2. Being honest to myself

Age 14:

  • Understand and embrace both your strengths and your weaknesses a la The Seven Habits of Highly Effective Teens, which was required reading for all incoming freshman of the James Wood High Class of 2008.
  • Realize when you are taking something too seriously and need to apologize for something you’ve done wrong because your friends already don’t like you and you need to grovel to maintain their good graces.
  • Tell your parents and teachers the whole truth all the time no matter the consequences because if you don’t, your mother will find out, and you don’t want that.

Age 27:

  • Tell people when you are too anxious to deal with shit, even if admitting you struggle with a mental illness is still stigmatized.
  • Apologize to your husband when you hurt him without getting indignant about it or spiraling into a panic over whether or not you’re being too “submissive.”
  • Understand when you are acting out an unhealthy pattern and choose to either be the stronger person and break the habit or keep going down that path, because sometimes acting enlightened is too fucking exhausting.

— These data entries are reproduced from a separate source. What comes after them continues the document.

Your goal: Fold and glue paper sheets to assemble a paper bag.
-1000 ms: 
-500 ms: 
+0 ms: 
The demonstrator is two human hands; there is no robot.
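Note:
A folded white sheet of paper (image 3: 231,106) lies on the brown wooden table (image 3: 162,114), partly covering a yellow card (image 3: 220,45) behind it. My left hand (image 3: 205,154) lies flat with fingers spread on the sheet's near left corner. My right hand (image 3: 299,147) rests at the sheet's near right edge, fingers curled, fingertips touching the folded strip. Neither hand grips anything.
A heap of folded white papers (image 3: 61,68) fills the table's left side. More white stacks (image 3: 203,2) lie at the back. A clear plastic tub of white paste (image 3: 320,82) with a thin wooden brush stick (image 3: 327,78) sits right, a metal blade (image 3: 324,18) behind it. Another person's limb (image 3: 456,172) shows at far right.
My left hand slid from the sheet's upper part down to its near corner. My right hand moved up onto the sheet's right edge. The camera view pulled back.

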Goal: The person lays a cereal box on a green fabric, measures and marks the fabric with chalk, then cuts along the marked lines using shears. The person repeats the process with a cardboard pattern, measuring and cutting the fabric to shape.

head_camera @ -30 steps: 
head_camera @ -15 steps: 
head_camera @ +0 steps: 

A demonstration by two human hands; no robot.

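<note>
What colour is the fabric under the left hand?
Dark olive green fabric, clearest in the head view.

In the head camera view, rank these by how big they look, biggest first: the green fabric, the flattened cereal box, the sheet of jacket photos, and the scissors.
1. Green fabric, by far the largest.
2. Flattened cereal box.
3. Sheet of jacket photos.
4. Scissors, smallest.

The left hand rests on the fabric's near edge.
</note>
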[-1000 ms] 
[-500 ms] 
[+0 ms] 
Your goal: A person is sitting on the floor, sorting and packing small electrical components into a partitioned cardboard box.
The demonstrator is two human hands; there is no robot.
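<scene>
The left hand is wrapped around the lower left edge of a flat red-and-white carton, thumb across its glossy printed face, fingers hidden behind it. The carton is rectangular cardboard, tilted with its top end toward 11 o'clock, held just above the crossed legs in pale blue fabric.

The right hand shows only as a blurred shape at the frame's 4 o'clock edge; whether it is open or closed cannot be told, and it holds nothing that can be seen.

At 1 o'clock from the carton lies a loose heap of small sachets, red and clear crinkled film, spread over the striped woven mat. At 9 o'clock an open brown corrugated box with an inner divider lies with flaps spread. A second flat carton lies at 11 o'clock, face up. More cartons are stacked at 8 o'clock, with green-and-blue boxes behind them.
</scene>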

3. Doing my best in everything

Age 14:

  • Don’t turn in half-assed assignments because instead of doing your best work, you spent more time talking on the phone with your 3 crushes.
  • Even though it seems everyone could care less about the tenor sax section in Concert Band, resist every urge to not play the difficult parts in band class and let the brass, flutes, and clarinets carry the load instead.

Age 27:

  • Spend an hour a day writing without taking a Facebook and/or YouTube break every 5 minutes.
  • Make regular three-to-five day attempts to eat well and excercise before taking the path of least resistance and eating pizza three times a week while binge-watching Hulu.

4. Ignoring taunts

Age 14: Let the bully’s comments slide off your shoulders.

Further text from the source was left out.